* **EXERCISE GOAL**: Could you set down exactly the lines of the data below, starting at the one that holds "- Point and" and ending at the one that holds "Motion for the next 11", both included, and only those?

-------

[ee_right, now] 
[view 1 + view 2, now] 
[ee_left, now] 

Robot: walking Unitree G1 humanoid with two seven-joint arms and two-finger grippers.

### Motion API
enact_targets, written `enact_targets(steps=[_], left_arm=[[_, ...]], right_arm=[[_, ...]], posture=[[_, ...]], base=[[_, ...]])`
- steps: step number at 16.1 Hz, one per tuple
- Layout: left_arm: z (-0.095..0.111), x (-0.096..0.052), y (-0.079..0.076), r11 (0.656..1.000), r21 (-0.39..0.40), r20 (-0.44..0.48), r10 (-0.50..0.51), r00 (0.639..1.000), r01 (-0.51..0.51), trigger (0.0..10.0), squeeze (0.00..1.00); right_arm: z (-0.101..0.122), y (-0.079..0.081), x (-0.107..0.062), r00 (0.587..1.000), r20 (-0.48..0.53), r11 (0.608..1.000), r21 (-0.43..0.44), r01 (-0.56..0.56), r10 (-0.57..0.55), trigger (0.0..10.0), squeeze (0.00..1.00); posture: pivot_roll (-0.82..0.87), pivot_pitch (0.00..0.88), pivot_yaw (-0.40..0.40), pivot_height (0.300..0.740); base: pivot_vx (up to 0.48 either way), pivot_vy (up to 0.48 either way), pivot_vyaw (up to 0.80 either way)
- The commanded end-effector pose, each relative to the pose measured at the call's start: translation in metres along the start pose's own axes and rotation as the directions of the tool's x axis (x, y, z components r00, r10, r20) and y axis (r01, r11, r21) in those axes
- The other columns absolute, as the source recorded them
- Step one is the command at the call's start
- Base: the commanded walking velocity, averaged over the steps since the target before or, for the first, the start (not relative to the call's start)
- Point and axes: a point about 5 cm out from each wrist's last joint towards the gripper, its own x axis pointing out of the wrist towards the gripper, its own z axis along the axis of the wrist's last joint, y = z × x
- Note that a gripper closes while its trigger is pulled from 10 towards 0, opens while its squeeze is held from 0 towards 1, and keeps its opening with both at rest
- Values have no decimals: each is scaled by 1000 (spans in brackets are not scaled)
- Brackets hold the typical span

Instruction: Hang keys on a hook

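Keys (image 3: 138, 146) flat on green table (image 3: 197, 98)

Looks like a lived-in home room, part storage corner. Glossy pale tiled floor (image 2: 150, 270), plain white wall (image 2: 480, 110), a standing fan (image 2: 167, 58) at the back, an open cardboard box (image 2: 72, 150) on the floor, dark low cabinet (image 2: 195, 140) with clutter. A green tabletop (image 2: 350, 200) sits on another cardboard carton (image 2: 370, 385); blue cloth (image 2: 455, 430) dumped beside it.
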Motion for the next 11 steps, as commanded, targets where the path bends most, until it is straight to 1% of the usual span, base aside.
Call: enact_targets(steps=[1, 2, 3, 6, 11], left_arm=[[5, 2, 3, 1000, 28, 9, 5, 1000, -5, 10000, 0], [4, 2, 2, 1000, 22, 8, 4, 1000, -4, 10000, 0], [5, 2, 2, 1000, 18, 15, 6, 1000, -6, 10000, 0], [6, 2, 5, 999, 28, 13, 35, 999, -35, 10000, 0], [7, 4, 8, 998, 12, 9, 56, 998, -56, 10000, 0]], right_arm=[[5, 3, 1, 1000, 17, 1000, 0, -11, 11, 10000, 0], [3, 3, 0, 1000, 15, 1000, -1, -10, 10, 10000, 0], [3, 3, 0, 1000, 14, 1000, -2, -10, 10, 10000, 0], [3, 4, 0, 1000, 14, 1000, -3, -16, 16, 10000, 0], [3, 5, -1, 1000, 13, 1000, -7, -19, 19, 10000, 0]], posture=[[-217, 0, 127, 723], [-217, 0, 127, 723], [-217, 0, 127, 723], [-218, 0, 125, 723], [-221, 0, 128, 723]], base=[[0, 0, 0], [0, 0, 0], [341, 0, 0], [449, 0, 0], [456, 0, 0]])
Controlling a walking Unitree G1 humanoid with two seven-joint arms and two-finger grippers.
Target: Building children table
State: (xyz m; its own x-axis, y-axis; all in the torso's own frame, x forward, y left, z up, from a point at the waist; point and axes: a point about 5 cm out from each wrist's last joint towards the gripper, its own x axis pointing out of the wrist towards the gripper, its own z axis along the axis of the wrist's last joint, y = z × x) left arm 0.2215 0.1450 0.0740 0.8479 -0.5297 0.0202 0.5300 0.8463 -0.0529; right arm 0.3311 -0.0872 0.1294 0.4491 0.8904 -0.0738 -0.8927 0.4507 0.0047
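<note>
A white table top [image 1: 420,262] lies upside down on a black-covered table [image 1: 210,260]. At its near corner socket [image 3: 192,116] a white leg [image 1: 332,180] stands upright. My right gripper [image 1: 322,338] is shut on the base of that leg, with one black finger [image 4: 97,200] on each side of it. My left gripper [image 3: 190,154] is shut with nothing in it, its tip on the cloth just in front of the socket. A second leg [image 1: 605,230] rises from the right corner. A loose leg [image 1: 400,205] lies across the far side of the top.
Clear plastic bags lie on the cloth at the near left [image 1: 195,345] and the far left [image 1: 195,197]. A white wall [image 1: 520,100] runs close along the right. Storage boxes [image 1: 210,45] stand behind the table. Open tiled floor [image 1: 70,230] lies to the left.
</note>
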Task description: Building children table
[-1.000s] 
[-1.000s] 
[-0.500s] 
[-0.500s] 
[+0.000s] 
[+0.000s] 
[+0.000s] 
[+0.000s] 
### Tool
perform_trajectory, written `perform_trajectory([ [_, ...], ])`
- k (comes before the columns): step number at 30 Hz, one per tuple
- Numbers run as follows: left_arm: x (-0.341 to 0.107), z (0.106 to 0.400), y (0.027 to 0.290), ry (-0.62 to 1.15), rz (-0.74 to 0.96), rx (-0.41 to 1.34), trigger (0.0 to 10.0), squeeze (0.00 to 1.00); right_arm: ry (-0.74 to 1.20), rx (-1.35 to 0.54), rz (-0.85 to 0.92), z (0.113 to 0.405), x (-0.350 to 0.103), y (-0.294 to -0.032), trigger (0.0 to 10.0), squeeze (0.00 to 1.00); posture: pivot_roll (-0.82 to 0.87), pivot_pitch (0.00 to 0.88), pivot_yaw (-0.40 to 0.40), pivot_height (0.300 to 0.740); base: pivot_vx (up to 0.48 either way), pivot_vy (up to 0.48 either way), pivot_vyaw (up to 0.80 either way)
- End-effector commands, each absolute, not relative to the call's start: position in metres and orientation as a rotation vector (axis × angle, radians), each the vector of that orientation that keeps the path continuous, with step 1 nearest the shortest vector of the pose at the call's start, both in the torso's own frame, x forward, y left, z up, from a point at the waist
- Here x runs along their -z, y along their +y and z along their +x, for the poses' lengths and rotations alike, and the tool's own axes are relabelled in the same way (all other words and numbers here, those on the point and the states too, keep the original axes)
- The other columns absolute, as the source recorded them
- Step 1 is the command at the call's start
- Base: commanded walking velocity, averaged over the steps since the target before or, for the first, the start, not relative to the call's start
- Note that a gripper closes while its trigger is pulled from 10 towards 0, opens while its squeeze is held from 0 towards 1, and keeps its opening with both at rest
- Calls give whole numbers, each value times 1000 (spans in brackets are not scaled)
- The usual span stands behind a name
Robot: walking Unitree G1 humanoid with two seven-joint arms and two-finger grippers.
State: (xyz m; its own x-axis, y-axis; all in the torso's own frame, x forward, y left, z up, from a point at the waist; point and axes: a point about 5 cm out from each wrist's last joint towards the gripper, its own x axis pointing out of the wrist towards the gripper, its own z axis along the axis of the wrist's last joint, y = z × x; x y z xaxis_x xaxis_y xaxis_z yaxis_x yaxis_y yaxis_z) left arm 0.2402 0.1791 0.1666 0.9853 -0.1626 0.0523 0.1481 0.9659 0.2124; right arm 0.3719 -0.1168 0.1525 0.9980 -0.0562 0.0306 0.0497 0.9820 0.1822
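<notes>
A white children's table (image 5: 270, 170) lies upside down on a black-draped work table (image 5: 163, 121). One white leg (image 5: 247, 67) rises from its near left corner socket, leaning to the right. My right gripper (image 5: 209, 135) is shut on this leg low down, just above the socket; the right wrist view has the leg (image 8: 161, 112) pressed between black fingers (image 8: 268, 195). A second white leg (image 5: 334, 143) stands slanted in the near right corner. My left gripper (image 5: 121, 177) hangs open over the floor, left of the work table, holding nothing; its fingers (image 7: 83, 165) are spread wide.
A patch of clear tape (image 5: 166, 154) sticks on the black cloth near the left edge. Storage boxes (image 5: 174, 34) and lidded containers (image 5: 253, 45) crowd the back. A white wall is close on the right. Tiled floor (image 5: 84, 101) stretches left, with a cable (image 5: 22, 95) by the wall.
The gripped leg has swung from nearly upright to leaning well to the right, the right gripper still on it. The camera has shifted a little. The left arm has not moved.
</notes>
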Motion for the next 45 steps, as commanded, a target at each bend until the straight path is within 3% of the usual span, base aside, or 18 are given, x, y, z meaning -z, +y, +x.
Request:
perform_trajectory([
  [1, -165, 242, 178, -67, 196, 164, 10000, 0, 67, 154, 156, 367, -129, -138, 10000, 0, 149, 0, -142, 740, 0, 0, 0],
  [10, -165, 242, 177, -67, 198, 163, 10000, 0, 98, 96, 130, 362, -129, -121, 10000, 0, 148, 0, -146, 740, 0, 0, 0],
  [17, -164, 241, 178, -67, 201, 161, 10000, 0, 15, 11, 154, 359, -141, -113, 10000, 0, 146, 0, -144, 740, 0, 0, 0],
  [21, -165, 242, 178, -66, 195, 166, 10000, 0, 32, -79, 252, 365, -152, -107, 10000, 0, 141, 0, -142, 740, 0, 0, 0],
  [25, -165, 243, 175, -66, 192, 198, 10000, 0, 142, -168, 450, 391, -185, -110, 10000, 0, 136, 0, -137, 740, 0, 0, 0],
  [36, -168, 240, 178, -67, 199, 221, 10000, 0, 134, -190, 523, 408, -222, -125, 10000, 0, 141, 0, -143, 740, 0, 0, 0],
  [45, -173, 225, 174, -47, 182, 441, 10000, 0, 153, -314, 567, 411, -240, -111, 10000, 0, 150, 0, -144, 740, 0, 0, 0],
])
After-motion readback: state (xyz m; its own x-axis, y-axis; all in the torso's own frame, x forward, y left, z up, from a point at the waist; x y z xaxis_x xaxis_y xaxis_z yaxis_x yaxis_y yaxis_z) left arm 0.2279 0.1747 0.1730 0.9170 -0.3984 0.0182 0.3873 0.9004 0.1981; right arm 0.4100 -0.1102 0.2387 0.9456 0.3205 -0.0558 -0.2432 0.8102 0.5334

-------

* **WORKED SOLUTION**:
- Point and axes: a point about 5 cm out from each wrist's last joint towards the gripper, its own x axis pointing out of the wrist towards the gripper, its own z axis along the axis of the wrist's last joint, y = z × x
- Note that a gripper closes while its trigger is pulled from 10 towards 0, opens while its squeeze is held from 0 towards 1, and keeps its opening with both at rest
- Values have no decimals: each is scaled by 1000 (spans in brackets are not scaled)
- Brackets hold the typical span

Instruction: Hang keys on a hook

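Keys (image 3: 138, 146) flat on green table (image 3: 197, 98)

Looks like a lived-in home room, part storage corner. Glossy pale tiled floor (image 2: 150, 270), plain white wall (image 2: 480, 110), a standing fan (image 2: 167, 58) at the back, an open cardboard box (image 2: 72, 150) on the floor, dark low cabinet (image 2: 195, 140) with clutter. A green tabletop (image 2: 350, 200) sits on another cardboard carton (image 2: 370, 385); blue cloth (image 2: 455, 430) dumped beside it.
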Motion for the next 11 steps, as commanded, targets where the path bends most, until it is straight to 1% of the usual span, base aside.

The requested output is now complete.